Every Day Is Special

First appeared in print in The Rhinoceros Times, Greensboro, NC.


Lockerbie, Billionaires, Women's Suits, Air

The Women of Lockerbie is a play that deals with the aftermath of the destruction of Pan Am flight 103 over the village of Lockerbie in Scotland on 21 December 1988.

The American parents of a twenty-year-old student who died in the bombing have come to Scotland on the anniversary of the crash. He had been sitting directly over the bomb -- no identifiable part of his body had ever been found.

His mother fell apart when he died, blaming herself for insisting he come home in time for a Christmas party; she has essentially put her life on hold, consumed with grief. Her husband, who has never been able to grieve since he had to keep both their lives running, is still trying to help her by reasoning with her.

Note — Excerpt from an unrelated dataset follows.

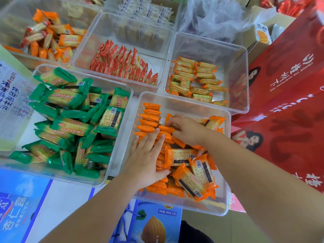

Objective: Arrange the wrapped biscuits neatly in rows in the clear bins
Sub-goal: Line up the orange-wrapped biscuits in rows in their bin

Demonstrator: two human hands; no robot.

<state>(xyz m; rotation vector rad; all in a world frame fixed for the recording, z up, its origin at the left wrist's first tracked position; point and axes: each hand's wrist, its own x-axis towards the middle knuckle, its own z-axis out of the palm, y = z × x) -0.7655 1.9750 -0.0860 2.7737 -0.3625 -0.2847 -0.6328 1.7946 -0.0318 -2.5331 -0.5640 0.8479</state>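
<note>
Your left hand (149, 155) lay flat, fingers straight and close together, pressing on the orange-wrapped biscuits (185, 171) in the nearest clear bin (226, 204). Its fingertips reached the row (150, 118) of packets that stood on edge along the bin's left wall. Your right hand (187, 130) sat just beyond it, with its fingers curled down over a few packets of a second row beside the first and gripping them. The thumb was hidden under the hand, so you could not tell how it closed.

In the near half of that bin the orange packets lay loose and crossed, several face up with their barcodes showing.

To the left, touching that bin, a second bin (112, 165) held green-wrapped biscuits (73, 123) in an untidy heap. Behind, a middle bin (82, 55) held red packets (122, 64) standing in rows. The bin to its right (245, 85) held small yellow packets (196, 81) lying flat in rough columns. A far-left bin (10, 23) held mixed orange and red packets (50, 37).

Red cartons (289, 85) stood on the right, and a blue carton (157, 223) lay below your arms.
</note>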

They find themselves in the midst of a group of Scottish women who also have their own stories of grief. Eleven citizens of Lockerbie died as parts of the plane fell to the ground; all of them had to deal with the destruction and debris, which included many bodies and body parts.

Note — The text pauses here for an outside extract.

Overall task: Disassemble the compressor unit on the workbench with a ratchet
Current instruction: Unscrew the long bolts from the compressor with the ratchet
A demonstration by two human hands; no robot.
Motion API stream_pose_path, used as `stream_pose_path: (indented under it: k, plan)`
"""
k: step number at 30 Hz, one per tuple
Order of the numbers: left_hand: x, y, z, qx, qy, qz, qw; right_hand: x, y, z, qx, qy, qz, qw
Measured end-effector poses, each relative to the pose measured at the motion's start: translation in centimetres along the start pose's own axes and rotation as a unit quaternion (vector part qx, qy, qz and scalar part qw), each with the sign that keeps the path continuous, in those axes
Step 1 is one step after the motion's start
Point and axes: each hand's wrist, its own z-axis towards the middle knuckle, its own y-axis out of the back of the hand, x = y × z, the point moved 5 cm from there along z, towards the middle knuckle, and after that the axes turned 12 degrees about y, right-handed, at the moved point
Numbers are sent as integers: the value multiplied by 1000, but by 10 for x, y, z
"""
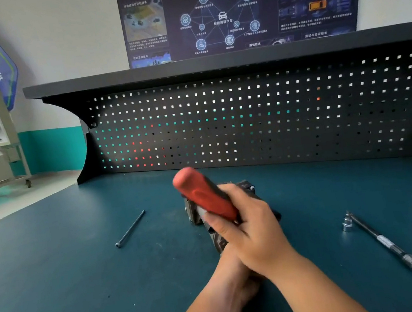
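— Red handle: which hand had it?
— The right hand (249, 229) was curled tight round the ratchet (202, 193), handle tilted up and away to the left.
— And the compressor unit (194, 213)?
— Directly under that grip, on the workbench (58, 282), mostly covered. The left hand (232, 276) lay beneath the right wrist; I couldn't tell whether it clasped anything.
— Loose parts?
— A long bolt (130, 228) lay left of the grip and an extension bar (380, 239) right of it.

A dark perforated pegboard (248, 123) stands under a shelf (213, 62), a blue poster (239, 8) on the wall (64, 43) behind.
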Motion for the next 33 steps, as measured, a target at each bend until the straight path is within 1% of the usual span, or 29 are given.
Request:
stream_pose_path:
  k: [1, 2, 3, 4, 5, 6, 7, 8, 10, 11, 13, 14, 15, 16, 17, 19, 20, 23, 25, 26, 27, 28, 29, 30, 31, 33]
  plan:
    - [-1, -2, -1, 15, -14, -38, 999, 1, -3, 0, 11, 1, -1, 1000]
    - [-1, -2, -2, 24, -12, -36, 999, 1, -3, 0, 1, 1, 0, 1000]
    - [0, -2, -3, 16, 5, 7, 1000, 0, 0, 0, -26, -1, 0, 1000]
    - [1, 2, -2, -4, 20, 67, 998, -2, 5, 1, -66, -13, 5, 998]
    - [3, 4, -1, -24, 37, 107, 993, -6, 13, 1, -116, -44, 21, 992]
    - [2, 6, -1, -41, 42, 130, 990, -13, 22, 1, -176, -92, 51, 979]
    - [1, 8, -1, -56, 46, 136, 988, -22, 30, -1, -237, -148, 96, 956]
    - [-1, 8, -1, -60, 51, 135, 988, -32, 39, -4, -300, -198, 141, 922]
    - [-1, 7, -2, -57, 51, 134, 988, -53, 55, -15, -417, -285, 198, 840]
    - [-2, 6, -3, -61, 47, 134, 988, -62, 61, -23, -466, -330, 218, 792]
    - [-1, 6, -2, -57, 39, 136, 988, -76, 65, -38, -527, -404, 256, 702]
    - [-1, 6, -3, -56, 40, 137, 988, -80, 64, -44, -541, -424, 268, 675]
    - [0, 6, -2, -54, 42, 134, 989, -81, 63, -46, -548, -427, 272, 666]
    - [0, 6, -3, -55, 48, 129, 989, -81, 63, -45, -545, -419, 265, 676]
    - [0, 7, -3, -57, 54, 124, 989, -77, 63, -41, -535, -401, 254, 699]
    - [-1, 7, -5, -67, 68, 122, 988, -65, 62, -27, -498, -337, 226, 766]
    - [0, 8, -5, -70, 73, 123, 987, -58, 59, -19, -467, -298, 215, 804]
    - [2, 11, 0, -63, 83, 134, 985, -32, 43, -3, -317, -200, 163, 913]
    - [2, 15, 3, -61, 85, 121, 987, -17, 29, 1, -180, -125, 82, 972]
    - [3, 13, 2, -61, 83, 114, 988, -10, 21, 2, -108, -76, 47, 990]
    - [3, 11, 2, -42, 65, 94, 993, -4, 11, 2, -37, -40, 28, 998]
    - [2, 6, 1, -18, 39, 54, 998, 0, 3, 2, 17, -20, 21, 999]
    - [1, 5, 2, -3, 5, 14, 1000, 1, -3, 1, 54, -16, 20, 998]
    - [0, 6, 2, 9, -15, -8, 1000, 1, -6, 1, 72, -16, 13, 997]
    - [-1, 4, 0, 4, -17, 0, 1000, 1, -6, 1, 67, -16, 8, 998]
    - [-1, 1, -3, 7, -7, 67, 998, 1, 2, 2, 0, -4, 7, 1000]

Now the U.S. government has finished with all the luggage and clothing that was gathered up during the years-long investigation of the bombing. The State Department official on the scene has decided that the clothing should all be incinerated.

The women of Lockerbie, on the other hand, want to gather the clothing, wash away all the blood and fuel and dirt, and return it all to the families. Both sides are convinced that their way will be best for the families.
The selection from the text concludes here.